**Work to be completed**: Extract every line of the material that holds the string "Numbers".

================================

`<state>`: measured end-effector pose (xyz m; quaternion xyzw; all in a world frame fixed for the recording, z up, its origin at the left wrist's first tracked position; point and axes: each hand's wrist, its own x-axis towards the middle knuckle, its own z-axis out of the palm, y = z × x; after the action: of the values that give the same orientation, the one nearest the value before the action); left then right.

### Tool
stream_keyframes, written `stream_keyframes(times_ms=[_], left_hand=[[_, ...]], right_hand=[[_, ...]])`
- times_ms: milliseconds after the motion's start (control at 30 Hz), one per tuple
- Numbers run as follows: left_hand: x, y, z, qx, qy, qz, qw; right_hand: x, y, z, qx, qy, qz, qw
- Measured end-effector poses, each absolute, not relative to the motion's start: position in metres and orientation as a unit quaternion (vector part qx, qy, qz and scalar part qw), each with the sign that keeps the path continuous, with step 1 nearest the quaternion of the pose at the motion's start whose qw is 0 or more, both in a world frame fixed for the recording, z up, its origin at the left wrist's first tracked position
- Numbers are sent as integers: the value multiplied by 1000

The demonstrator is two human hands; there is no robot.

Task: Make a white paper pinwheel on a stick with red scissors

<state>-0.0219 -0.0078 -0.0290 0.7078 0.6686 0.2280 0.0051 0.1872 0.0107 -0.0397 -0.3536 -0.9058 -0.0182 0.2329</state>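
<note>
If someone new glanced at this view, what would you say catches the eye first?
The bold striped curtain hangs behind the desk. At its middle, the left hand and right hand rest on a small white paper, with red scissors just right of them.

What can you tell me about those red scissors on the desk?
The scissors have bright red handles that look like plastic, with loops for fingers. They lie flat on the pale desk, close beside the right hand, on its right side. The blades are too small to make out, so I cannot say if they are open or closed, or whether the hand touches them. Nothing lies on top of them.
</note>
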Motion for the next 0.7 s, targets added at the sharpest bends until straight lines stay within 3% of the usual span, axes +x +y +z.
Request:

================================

**Task output**:
- Numbers run as follows: left_hand: x, y, z, qx, qy, qz, qw; right_hand: x, y, z, qx, qy, qz, qw
- Numbers are sent as integers: the value multiplied by 1000

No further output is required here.